Start of Block
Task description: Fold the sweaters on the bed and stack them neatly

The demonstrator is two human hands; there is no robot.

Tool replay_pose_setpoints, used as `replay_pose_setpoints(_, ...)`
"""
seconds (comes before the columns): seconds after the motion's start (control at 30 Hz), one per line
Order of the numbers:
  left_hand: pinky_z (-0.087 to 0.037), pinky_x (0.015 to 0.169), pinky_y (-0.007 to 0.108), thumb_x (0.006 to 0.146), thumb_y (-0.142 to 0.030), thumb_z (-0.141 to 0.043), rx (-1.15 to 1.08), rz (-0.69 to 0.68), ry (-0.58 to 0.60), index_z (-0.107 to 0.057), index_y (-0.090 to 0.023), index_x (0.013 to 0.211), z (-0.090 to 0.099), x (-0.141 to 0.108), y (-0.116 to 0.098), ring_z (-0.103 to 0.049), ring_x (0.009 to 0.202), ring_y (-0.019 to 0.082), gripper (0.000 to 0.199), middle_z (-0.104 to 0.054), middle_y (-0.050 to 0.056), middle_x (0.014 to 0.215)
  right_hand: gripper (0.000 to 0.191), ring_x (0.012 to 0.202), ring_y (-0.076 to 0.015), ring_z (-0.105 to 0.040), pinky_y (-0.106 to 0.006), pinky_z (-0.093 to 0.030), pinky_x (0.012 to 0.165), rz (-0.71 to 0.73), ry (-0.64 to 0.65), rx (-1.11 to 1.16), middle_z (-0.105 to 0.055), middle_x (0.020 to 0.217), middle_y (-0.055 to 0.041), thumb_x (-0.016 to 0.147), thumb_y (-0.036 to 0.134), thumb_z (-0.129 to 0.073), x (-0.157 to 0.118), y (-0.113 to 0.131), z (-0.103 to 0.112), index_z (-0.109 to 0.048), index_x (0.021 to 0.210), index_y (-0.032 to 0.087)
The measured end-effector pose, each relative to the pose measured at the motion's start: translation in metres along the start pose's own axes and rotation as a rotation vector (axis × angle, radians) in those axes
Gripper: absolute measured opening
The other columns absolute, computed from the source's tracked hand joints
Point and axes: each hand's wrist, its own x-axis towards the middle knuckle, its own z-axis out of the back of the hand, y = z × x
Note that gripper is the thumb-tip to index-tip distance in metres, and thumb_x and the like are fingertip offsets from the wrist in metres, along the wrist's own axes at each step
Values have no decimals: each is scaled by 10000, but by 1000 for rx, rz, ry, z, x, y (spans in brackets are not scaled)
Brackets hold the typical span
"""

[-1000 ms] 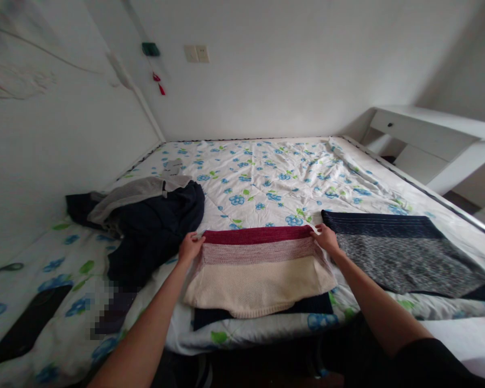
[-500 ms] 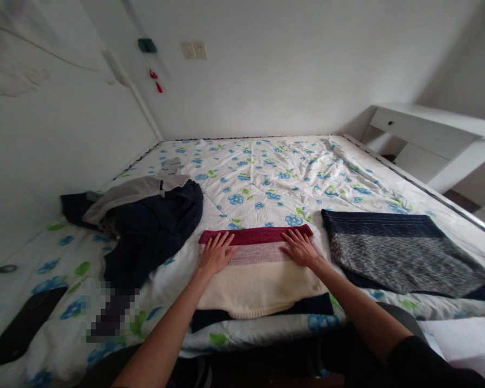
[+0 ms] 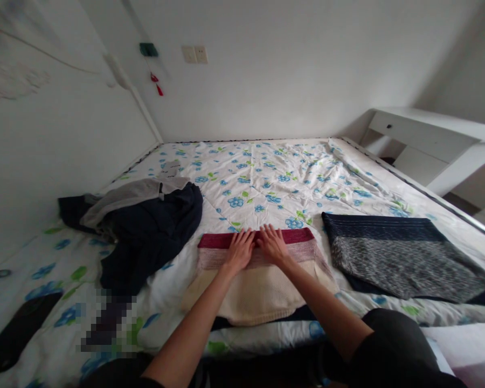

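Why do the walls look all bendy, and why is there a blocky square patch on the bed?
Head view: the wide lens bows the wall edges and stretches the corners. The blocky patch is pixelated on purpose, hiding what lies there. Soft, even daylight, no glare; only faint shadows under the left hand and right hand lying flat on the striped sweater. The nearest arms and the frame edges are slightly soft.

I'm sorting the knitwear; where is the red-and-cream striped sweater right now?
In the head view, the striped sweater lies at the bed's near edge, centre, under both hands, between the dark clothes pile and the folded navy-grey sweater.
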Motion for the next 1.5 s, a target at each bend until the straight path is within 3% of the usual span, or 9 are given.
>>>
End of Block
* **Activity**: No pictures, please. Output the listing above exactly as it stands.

* **Written response**:
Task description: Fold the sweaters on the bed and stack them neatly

The demonstrator is two human hands; there is no robot.

Tool replay_pose_setpoints, used as `replay_pose_setpoints(_, ...)`
"""
seconds (comes before the columns): seconds after the motion's start (control at 30 Hz), one per line
Order of the numbers:
  left_hand: pinky_z (-0.087 to 0.037), pinky_x (0.015 to 0.169), pinky_y (-0.007 to 0.108), thumb_x (0.006 to 0.146), thumb_y (-0.142 to 0.030), thumb_z (-0.141 to 0.043), rx (-1.15 to 1.08), rz (-0.69 to 0.68), ry (-0.58 to 0.60), index_z (-0.107 to 0.057), index_y (-0.090 to 0.023), index_x (0.013 to 0.211), z (-0.090 to 0.099), x (-0.141 to 0.108), y (-0.116 to 0.098), ring_z (-0.103 to 0.049), ring_x (0.009 to 0.202), ring_y (-0.019 to 0.082), gripper (0.000 to 0.199), middle_z (-0.104 to 0.054), middle_y (-0.050 to 0.056), middle_x (0.014 to 0.215)
  right_hand: gripper (0.000 to 0.191), ring_x (0.012 to 0.202), ring_y (-0.076 to 0.015), ring_z (-0.105 to 0.040), pinky_y (-0.106 to 0.006), pinky_z (-0.093 to 0.030), pinky_x (0.012 to 0.165), rz (-0.71 to 0.73), ry (-0.64 to 0.65), rx (-1.11 to 1.16), middle_z (-0.105 to 0.055), middle_x (0.020 to 0.217), middle_y (-0.055 to 0.041), thumb_x (-0.016 to 0.147), thumb_y (-0.036 to 0.134), thumb_z (-0.129 to 0.073), x (-0.157 to 0.118), y (-0.113 to 0.131), z (-0.103 to 0.112), index_z (-0.109 to 0.048), index_x (0.021 to 0.210), index_y (-0.032 to 0.087)
The measured end-effector pose, each relative to the pose measured at the motion's start: translation in metres along the start pose's own axes and rotation as a rotation vector (axis × angle, radians) in those axes
Gripper: absolute measured opening
The other columns absolute, computed from the source's tracked hand joints
Point and axes: each hand's wrist, its own x-axis towards the middle knuckle, its own z-axis out of the back of the hand, y = z × x
Note that gripper is the thumb-tip to index-tip distance in metres, and thumb_x and the like are fingertip offsets from the wrist in metres, along the wrist's own axes at each step
Values have no decimals: each is scaled by 10000, but by 1000 for rx, rz, ry, z, x, y (spans in brackets are not scaled)
Brackets hold the typical span
"""

[-1000 ms] 
[-500 ms] 
[+0 ms] 

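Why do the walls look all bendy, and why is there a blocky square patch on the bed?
Head view: the wide lens bows the wall edges and stretches the corners. The blocky patch is pixelated on purpose, hiding what lies there. Soft, even daylight, no glare; only faint shadows under the left hand and right hand lying flat on the striped sweater. The nearest arms and the frame edges are slightly soft.

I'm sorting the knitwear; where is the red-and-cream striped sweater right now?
In the head view, the striped sweater lies at the bed's near edge, centre, under both hands, between the dark clothes pile and the folded navy-grey sweater.
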Motion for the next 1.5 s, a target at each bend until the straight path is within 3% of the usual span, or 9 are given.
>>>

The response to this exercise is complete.